Cependant, les puristes de la moto n’appréciaient pas les facéties des Kamikaze Riders, qui prenaient les voies publiques comme terrain de jeu, à l’inverse des conventions privilégiant les routes privées. Dans une interview accordée au magazine life-style semestriel de Bruxelles, World Magazine, en février 2015, le gestionnaire du compte Facebook du club admet qu’adrénaline rime souvent avec illégalité : « Ce serait te mentir que de te dire que tout ce qu’on fait est légal. Parce qu’à partir du moment où tu vois bien que, dans nos vidéos, on est en ville et on est truc… ‘fin, tu vois, quoi, on ne se cache pas. On ne se cache pas.”
Il évoque aussi les faits d’armes de son ami Saïd : “Il peut te regarder, il peut s’asseoir sur sa selle, il peut te faire coucou si tu veux, il monte à des vitesses de 200 km/h si tu veux sur la roue arrière.”
Radicalisation autour du chef des Kamikazes
En réalité, seule l’activité de certains de ces bikers peut faire évoquer une radicalisation. Comme Saïd Abu Shahib qui publie fréquemment des vidéos de propagande islamiste sur Youtube. « La vérité, c’est que vous êtes plus lâches et plus fourbes que les mécréants de Daesh », peut-on entendre dans une vidéo, publiée en décembre. “Vous ne faites qu’aboyer à en devenir la risée des judéo-croisés. Ils se moquent de vous, vous font chanter La Marseillaise dans les mosquées.” On peut apercevoir également le drapeau de l’Etat islamique sur la liste des vidéos mises en ligne sur son compte, ou encore un prêche d’Oussama Ben Laden.
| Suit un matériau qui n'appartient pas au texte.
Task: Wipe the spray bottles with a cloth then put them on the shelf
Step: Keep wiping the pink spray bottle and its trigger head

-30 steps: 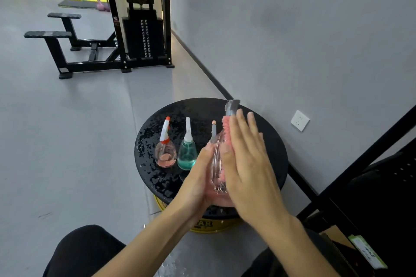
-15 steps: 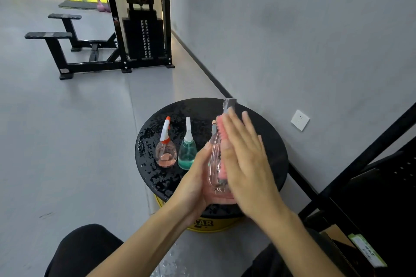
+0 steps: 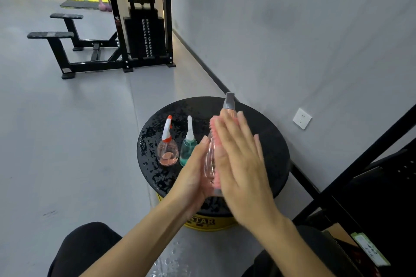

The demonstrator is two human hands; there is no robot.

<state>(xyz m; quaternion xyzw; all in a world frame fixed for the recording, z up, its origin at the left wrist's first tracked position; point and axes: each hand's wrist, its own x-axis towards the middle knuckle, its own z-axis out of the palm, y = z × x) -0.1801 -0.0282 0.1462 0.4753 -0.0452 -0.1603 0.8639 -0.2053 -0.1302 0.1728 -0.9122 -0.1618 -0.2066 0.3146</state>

La dernière vidéo publiée sur son compte rend hommage à un certain « Kawaz », décédé lors d’un accident de moto en 2014. Un chant religieux accompagne l’image au lieu des traditionnelles musique de rap ou d’electro. La personne ayant perdu la vie n’est autre que le frère de Saïd S., Abdelouafi Elouassaki. Ce dernier avait été interpellé au printemps 2013 par la police belge dans le cadre de l’enquête Sharia4Belgium, tout comme un autre de leur frère.
En définitive, si les Kamikaze Riders abritent quelques membres radicalisés, cela ne fait pas du club l’antichambre d’un groupuscule djihadiste. Aujourd’hui, l’enquête se concentre sur une “lettre d’adieu” sauvegardée sur l’ordinateur de Mohammed K., l’autre biker arrêté par la police belge. Le quotidien Le Soir s’appuyant sur des sources judiciaires affirme que le suspect y revendiquerait l’attentat prévu, . Le procureur général n’a pas souhaité réagir. La famille a quant à elle démenti cette information. Dans cette lettre « testamentaire”, Mohammed K. demanderait à « être rapatrié au Maroc afin d’être ainsi réuni avec son père (…) au cas où il décéderait au cours d’acrobaties de moto ».